It really has been great fun blogging here this week. Thanks to everyone who has dropped in to read and to those who have taken the time to leave comments. Now, on my final day in the hot seat, I'm going to get somewhat evangelical.
Musically, we're living in an age of hugely increased options and unprecedented ease of access. It means more choice, but also a proportional increase in noise pollution. I'm not talking about the ephemeral stuff that forms the soundtrack to our daily existence: the TV themes, background muzak, computer doodles, and endless jingles that we filter out without even registering as "music" — usually with good reason. Over and above all that, and beyond the programmed conformity of radio, we are consistently colliding randomly with huge amounts of music leaking out from the rest of the population.
Like most of us, I suspect, I've always regarded this as a nuisance, something to be blocked out. But recently I embarked upon a bold experiment in sound. Instead of succumbing to the knee-jerk hostility with which I traditionally regard the uninvited music assailing me via ring tones, car stereos, headphone leakage and rogue laptops as I go about my business, I decided I was actually going to listen to some of it. And having done so, I'm starting to think there's something to be said for turning off your iPod and instead simply opening your ears as you bustle about.
The world turns to a fantastically diverse play-list. First up was "Always" by Bon Jovi, blasting from a parked car outside my open window. I wouldn't ever choose to play Bon Jovi, but I listened to all of it and I didn't break out in boils. A lingering visit to the corner shop brought the whole of "The Scientist" by Coldplay — a song I don't own but one to which I've always been rather partial — and Pink's "Family Portrait," which is unmitigated rubbish. The café around the corner was playing a rotating selection of Jeff Buckley, the James Taylor Quartet, Marvin Gaye, Blur, and Stan Getz. I put down the newspaper and listened — properly listened — for a fairly blissful forty minutes. It could happily have been more.
Later, I overheard a snatch of Frank Sinatra and the Tommy Dorsey Orchestra playing "Fools Rush In" on a ringtone. Great. I've got that somewhere, but it would take me half an hour to dig it out and the thought probably wouldn't have occurred to me anytime this year. It has now. A car stuck at the light played "Waterfront" by Simple Minds. Fantastic. On the bus, "Apparently Nothin'" by the Young Disciples drifted out of a young girl's headphones. The Ting Tings hissed out of someone else's. On the street, almost impossibly, the KLF's "What Time Is Love?" blasted from a passing car; seconds later, a ringtone blared out Beyonce's "Crazy In Love." And that's just a small selection of the stuff I actually recognised. I also heard a lovely, anonymous Arabic tune spilling out of a window, lots of hip hop I couldn't immediately place, and a bagpipe lament.

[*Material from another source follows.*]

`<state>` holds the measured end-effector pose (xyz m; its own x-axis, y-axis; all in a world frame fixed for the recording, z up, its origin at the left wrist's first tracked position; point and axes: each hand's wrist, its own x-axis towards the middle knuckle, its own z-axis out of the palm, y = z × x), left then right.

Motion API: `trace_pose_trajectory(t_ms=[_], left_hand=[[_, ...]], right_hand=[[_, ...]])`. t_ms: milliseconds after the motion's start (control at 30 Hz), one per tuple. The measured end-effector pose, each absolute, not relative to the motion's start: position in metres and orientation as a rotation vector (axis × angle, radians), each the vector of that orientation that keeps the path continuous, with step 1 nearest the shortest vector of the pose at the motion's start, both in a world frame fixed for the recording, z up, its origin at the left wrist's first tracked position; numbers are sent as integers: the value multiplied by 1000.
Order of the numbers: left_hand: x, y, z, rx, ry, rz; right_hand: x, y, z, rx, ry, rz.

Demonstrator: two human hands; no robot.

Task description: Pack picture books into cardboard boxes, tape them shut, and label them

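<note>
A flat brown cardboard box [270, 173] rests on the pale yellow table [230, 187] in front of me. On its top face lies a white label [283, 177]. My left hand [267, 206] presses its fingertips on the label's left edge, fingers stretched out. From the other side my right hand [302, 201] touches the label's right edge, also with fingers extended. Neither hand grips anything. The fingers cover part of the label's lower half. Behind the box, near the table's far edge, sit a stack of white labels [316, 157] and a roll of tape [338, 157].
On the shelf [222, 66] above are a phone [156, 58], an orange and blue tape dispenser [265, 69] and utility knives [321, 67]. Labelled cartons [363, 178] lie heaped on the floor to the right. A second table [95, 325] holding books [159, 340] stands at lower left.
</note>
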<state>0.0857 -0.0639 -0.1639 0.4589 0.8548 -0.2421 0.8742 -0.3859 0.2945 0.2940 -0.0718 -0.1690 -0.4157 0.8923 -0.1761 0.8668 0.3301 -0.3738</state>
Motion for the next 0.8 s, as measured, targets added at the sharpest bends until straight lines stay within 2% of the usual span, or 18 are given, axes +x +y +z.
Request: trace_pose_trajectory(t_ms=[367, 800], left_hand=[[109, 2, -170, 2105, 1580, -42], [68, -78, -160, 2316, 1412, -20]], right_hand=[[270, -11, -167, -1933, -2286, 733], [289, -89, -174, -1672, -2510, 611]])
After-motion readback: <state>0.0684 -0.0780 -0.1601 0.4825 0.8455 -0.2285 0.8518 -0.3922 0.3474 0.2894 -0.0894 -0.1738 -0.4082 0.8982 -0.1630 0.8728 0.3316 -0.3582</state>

Now, are you telling me that everything on your iPod is better than every one of those songs? I don't believe you. I could have been listening to my own selections during this time, and probably heard what I'd normally consider to be better songs, but most of it would have been music I already know intimately. If I hear "99 Problems" by Jay-Z, or "White Winter Hymnal" by Fleet Foxes, or "Unsatisfied" by the Replacements on my iPod, I might respond with glee, or misty-eyed nostalgia, or simply tolerate it in the knowledge that another song will be along shortly. In any case, I know the song is there because I put it there. And where's the excitement in that?
In an age when most of us store the majority of our music collection on iTunes or an iPod (including songs we haven't heard for years, many of which will, I'm sorry to say, be utter rubbish), listening to music over which we've exercised no choice is the logical extension of the modern ethos of random selection. Because in truth, we don't really want the laborious responsibility of choosing what we're going to hear next. In an industry stripped of most of its mystique, the element of surprise is almost all the music business has got left. On my listening spree, I got to hear stuff I'd never hear on the radio, and a lot of music I don't own, so why shouldn't overheard music be embraced as an opportunity rather than an invasion? After all, the whole world is an iPod these days. The strains of "I Kissed A Girl" heard over the din of traffic, shoppers, or a yacking schoolgirl at the bus stop is, in effect, just the next song on the playlist. Open your ears.
Here endeth the lesson. Thanks for listening.